The Dow was down 199 points, or 1.2 per cent, to 16,259 points as of 12:51 p.M. Eastern time. The S&P 500 dropped 27 points, or 1.4 per cent, to 1,943. The Nasdaq composite fell 43 points, or 0.9 per cent, to 4,662 points. The three indexes are down for the year.
The Dow fell 1,089 points within the first four minutes of trading as traders dumped shares. But the fire sale was short-lived. A wave buying cut the Dow's losses by half just five minutes later.
Heightened concern about a slowdown in China had already shaken markets around the world on Friday, driving the US stock market sharply lower. A big sell-off in Chinese stocks today caused the rout to continue.
"What's a company that's doing business with China actually worth right now? When you're not sure, you tend to sell," said JJ Kinahan, TD Ameritrade's chief strategist. China's main index sank 8.5 per cent amid fears over the health of the world's second-largest economy.
Oil prices, commodities and the currencies of many developing countries also tumbled on concerns that a sharp slowdown in China might hurt economic growth around the globe.
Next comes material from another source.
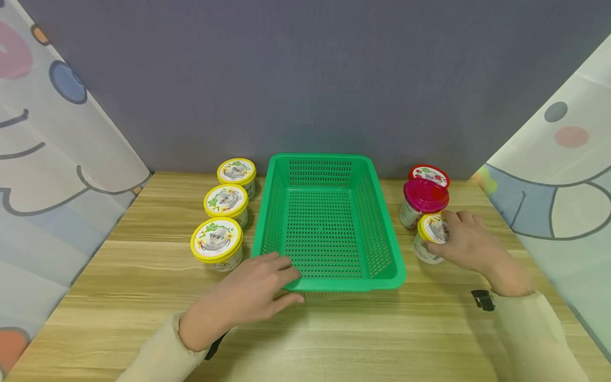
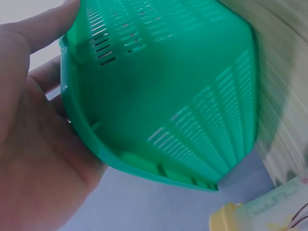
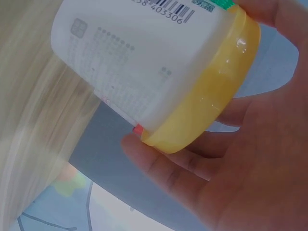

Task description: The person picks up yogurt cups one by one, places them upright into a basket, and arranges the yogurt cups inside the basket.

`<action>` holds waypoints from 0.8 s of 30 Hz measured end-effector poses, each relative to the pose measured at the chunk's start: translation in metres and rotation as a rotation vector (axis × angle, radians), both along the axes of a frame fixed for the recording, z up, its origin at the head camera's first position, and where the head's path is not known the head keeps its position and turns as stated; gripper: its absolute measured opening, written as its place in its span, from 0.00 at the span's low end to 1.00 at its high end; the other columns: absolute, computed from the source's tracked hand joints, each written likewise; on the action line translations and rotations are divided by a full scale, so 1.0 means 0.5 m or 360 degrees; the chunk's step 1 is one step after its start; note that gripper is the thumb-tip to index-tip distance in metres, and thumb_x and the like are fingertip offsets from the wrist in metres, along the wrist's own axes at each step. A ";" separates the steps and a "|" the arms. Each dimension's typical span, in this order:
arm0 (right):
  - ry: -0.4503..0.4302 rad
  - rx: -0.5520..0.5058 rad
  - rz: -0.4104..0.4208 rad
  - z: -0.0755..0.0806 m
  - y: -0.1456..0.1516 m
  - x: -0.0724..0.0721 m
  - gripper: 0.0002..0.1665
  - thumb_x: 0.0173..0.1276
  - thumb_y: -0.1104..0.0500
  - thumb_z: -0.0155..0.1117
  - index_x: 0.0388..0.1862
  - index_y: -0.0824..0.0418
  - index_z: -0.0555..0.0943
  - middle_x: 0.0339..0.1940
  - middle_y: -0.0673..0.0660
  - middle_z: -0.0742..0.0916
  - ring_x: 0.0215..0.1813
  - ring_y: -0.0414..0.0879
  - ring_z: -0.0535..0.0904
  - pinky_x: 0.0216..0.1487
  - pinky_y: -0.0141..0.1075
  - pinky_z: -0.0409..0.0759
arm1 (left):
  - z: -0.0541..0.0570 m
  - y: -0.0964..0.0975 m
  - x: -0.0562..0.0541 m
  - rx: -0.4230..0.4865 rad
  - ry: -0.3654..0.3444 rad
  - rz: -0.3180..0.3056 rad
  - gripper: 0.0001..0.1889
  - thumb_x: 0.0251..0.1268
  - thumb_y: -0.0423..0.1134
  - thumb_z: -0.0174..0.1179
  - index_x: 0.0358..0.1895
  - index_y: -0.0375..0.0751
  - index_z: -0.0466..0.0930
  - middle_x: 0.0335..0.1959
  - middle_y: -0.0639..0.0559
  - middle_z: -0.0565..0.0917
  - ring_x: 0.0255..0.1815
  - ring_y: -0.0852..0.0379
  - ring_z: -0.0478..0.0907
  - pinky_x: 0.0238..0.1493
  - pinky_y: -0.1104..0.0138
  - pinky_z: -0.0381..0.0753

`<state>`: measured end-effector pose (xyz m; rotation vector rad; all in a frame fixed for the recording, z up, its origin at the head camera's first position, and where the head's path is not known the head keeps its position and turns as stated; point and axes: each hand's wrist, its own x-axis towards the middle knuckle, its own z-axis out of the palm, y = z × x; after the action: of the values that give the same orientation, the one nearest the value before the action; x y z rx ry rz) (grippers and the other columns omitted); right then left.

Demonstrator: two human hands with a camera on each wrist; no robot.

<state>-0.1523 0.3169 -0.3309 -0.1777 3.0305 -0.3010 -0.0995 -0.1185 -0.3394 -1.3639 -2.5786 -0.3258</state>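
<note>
My left hand (image 1: pixel 250 289) holds the near rim of a green perforated basket (image 1: pixel 329 285). In the left wrist view the fingers pass behind the rim (image 2: pixel 84 130) and the thumb lies on the outer side. At the right, my right hand (image 1: pixel 470 241) grips a yellow-lidded cup (image 1: pixel 426 255) from above, thumb and fingers spread around its lid. The right wrist view shows the cup's pale side (image 3: pixel 130 62) with a barcode and its yellow lid (image 3: pixel 207 96). Just behind that cup is a cup with a magenta lid (image 1: pixel 426 195).
Partly hidden behind the magenta lid is a red-lidded cup (image 1: pixel 429 174). Left of the basket, three yellow-lidded cups stand in a row: far (image 1: pixel 236 171), middle (image 1: pixel 226 200) and near (image 1: pixel 217 241). A grey panel (image 1: pixel 315 79) rises behind the wooden table (image 1: pixel 363 339).
</note>
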 end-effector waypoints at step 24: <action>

The market slide was broad. All the sectors in the S&P 500 headed lower, with consumer staples notching the biggest decline, 1.7 per cent.
In Europe, Germany's DAX fell 4.7 per cent, while the CAC-40 in France slid 5.4 per cent. The FTSE 100 index of leading British shares dropped 4.7 per cent.
The Shanghai index suffered its biggest percentage decline since February 2007, with many China-listed companies hitting their 10 per cent downside limits. The benchmark has lost all of its gains for 2015, though it is still more than 40 per cent above its level a year ago.